• YOUR TASK
Each line of the data below from the one holding "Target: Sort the" to the one holding "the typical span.", inclusive, is to be reproduced exactly; no other line belongs in the answer.

• DATA FOR REVIEW
=-=-=-=-=

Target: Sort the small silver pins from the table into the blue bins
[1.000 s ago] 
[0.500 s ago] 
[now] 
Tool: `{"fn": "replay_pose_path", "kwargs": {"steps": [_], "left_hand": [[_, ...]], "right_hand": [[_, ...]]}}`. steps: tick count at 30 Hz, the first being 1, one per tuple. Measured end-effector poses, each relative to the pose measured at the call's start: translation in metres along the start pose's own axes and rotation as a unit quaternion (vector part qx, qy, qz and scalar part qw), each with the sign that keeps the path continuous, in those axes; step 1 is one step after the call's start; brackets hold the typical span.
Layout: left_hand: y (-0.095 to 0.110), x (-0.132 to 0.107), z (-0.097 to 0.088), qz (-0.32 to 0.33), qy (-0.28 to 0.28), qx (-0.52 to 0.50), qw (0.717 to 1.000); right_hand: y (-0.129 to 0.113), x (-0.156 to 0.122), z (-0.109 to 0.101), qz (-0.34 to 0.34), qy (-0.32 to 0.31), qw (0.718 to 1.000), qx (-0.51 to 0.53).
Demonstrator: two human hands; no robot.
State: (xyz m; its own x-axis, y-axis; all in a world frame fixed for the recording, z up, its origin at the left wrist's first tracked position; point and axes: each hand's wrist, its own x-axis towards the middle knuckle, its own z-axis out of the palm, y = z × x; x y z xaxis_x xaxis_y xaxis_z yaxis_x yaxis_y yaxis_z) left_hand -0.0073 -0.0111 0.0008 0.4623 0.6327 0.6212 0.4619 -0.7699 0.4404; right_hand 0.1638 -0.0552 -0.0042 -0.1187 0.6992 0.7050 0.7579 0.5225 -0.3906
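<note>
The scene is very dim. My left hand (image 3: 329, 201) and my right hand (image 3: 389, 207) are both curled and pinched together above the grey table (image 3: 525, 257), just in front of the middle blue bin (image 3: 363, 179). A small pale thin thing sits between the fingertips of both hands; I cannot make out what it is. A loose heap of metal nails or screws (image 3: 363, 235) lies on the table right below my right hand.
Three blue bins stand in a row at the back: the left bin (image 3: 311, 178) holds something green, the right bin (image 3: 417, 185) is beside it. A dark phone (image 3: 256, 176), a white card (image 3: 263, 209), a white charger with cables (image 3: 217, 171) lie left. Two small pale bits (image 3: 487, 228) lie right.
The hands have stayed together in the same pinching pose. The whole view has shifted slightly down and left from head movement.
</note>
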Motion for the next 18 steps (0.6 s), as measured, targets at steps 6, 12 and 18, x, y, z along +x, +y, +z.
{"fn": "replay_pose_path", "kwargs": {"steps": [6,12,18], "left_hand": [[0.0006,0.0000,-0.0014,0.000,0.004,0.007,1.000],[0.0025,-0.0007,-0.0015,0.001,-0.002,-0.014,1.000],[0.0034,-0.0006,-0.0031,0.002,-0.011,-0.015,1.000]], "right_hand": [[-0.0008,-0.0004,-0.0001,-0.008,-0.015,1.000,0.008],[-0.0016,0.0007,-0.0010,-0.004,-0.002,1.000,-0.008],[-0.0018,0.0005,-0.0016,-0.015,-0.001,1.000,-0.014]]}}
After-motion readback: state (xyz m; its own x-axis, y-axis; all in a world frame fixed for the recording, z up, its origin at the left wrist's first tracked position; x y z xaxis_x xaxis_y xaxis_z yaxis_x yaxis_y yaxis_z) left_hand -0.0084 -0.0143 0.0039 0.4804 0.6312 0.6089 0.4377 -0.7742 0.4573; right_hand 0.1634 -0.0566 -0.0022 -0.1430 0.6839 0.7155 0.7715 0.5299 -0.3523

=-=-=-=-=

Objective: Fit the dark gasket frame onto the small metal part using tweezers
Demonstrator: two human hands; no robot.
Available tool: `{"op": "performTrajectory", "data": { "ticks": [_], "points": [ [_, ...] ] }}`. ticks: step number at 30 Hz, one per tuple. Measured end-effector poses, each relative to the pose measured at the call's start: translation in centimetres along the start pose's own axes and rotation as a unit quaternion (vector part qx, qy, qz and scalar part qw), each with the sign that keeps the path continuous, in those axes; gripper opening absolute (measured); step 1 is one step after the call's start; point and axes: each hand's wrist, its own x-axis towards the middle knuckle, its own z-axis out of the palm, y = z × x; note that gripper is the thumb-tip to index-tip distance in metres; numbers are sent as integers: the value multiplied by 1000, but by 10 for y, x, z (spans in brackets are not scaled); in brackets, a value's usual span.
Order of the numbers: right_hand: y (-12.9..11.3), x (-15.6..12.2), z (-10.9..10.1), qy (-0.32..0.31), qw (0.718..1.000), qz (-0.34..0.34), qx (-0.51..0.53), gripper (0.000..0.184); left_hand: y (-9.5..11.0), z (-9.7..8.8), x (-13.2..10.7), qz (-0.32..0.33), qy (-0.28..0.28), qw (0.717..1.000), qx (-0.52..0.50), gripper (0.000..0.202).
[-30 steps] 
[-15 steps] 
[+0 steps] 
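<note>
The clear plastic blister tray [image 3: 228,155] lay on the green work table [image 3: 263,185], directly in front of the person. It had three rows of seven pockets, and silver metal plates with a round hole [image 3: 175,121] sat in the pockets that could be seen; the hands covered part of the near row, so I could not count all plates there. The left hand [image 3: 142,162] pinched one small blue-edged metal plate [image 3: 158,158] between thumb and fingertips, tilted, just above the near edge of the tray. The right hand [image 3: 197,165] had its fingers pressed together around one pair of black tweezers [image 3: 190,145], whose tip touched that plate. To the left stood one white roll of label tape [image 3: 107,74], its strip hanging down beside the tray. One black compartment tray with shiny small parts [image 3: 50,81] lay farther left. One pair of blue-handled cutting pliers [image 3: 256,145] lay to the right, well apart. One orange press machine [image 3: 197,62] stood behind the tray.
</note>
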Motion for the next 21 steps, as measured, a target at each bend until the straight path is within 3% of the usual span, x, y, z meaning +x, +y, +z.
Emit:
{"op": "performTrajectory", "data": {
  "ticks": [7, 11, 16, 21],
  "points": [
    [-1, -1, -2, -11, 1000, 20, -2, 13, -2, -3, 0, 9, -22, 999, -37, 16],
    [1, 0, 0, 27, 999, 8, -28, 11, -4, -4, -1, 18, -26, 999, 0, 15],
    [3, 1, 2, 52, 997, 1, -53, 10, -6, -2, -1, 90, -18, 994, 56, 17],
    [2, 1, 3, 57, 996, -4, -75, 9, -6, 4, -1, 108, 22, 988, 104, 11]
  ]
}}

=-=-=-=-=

• RESPONSE BOX
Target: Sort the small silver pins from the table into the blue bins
[1.000 s ago] 
[0.500 s ago] 
[now] 
Tool: `{"fn": "replay_pose_path", "kwargs": {"steps": [_], "left_hand": [[_, ...]], "right_hand": [[_, ...]]}}`. steps: tick count at 30 Hz, the first being 1, one per tuple. Measured end-effector poses, each relative to the pose measured at the call's start: translation in metres along the start pose's own axes and rotation as a unit quaternion (vector part qx, qy, qz and scalar part qw), each with the sign that keeps the path continuous, in those axes; step 1 is one step after the call's start; brackets hold the typical span.

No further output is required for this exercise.